Nick Walker

Personal information
- Full name: Nicholas Guy Eades Walker
- Born: 7 August 1984 (age 42) Enfield, Middlesex, England
- Batting: Right-handed
- Bowling: Right-arm fast medium
- Role: Bowler

Domestic team information
- 2001–2003: Hertfordshire
- 2004–2005: Derbyshire
- 2006–2007: Leicestershire
- 2009–2011: Hertfordshire

Career statistics
| Competition | FC | LA | T20 |
| Matches | 31 | 30 | 8 |
| Runs scored | 558 | 189 | 25 |
| Batting average | 19.24 | 9.94 | 25.00 |
| 100s/50s | 0/3 | 0/0 | 0/0 |
| Top score | 80 | 43 | 16* |
| Balls bowled | 4,106 | 792 | 102 |
| Wickets | 67 | 23 | 7 |
| Bowling average | 42.29 | 32.17 | 15.71 |
| 5 wickets in innings | 2 | 0 | 0 |
| 10 wickets in match | 0 | 0 | 0 |
| Best bowling | 5/59 | 4/26 | 3/19 |
| Catches/stumpings | 13/– | 13/– | 0/– |
- Source: ESPNcricinfo, 28 March 2025

= Nick Walker (cricketer) =

English cricketer

Nicholas Guy Eades Walker (born 7 August 1984) is an English former professional cricketer. He played as a right-arm medium-fast bowler for Derbyshire from 2004 to 2006 and Leicestershire from 2006 to 2008.

Born at Enfield in 1984, Walker was educated at Haileybury and Imperial Service College and studied at Durham University, but chose to leave his course after two academic terms.

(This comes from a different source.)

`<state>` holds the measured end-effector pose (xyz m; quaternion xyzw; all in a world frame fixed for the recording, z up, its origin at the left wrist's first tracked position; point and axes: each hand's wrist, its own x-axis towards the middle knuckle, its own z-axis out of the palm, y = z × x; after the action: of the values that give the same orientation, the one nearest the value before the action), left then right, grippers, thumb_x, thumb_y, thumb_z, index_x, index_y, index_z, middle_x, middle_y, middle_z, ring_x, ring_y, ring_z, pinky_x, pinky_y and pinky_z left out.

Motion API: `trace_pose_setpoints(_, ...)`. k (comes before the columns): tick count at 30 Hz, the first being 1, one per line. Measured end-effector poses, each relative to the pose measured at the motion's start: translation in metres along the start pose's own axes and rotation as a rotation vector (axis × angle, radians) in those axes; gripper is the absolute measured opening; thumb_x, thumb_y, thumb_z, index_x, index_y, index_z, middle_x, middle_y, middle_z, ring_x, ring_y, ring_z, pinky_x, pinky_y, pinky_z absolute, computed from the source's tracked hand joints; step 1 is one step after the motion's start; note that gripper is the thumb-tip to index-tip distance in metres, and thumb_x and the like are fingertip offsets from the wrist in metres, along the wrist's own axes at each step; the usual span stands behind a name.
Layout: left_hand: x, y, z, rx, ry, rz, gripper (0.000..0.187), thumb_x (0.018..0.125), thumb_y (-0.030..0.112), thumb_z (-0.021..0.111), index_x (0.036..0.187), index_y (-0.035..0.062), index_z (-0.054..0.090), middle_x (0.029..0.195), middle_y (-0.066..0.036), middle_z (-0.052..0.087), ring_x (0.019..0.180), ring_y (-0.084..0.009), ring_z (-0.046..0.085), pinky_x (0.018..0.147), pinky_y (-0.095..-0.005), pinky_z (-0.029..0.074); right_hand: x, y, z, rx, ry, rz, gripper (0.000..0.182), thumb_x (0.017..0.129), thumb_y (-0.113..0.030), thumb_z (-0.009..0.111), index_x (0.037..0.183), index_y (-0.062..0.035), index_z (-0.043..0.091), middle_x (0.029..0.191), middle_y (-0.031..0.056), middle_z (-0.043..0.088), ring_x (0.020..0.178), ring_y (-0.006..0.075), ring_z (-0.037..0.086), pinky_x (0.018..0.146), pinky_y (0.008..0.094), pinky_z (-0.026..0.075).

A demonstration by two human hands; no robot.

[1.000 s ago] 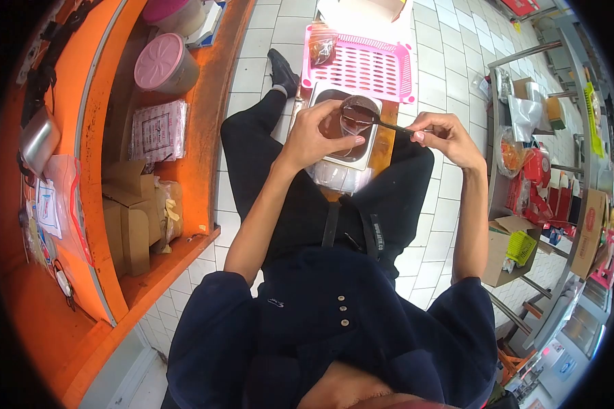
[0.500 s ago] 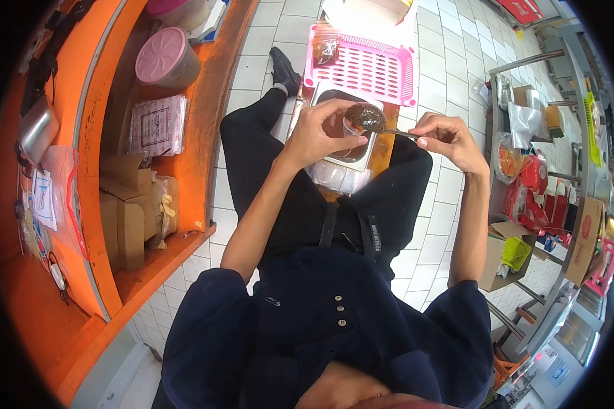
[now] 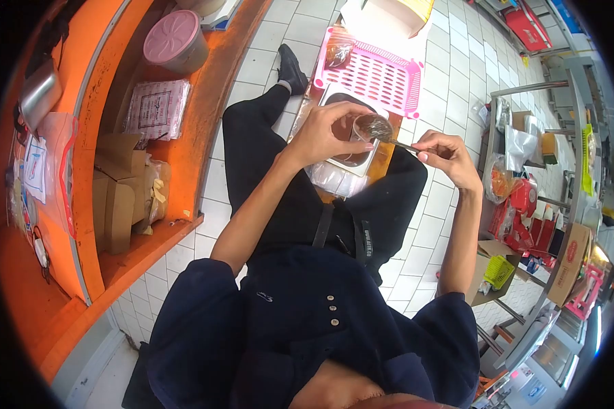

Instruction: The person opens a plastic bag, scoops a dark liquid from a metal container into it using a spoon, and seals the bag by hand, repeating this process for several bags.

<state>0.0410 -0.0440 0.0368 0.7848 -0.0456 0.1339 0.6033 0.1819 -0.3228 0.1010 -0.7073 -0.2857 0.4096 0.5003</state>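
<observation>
My left hand [image 3: 331, 134] is closed round a small clear cup [image 3: 359, 129], held over a metal container [image 3: 375, 109] with brown contents. In my right hand [image 3: 449, 155] is the thin handle of a dark spoon [image 3: 376, 127]. The spoon's bowl, coated in something dark and glossy, is at the cup's rim. What the cup holds is hard to make out. Just beyond the container lies a pink perforated basket [image 3: 382, 73] with a dark-filled plastic bag [image 3: 339, 52] in its left corner. Clear plastic [image 3: 338, 178] lies at the container's near side.
An orange shelf [image 3: 205, 116] on the left holds a pink-lidded tub [image 3: 175, 41], packets [image 3: 157, 109] and cardboard boxes [image 3: 119, 194]. On the right stand metal racks with bags and an open carton [image 3: 488, 273]. A white box [image 3: 389, 20] is beyond the basket.
The spoon's bowl has tilted and come lower, against the cup's rim. More of the cup shows now. The whole view has shifted slightly with the head.
</observation>
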Motion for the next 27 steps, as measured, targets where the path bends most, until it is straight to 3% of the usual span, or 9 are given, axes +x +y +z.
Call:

After playing Minor Counties and List A cricket for Hertfordshire from 2001 to 2003, Walker made his first-class debut for Derbyshire in April 2004. He started his career strongly, excelling with both bat and ball, particularly against Somerset. On debut, he took six wickets, including four in the first innings, on what was described as "a typically flat Taunton wicket." A number of impressive batting performances, including a score of 80 with 11 fours and four sixes in a second match against Somerset, saw Walker employed as a pinch hitter in one-day cricket, although his aggressive approach was not always successful. He did not, however, maintain his early form and lost his regular place in the first team, despite being described as "bowler capable of bowling quickly and taking wickets at county level", the 2005 season was "erratic" and at the end of it he was offered only a month-by-month contract by Derbyshire and chose to move to Leicestershire for the 2005 season. He took 32 wickets in 13 first-class matches for the county, but failed to establish himself as a first-team regular and was released from his contract in February 2008 at the age of 23, choosing to pursue a career in the City of London. He continued to play Minor Counties cricket for Hertfordshire until the end of the 2011 season.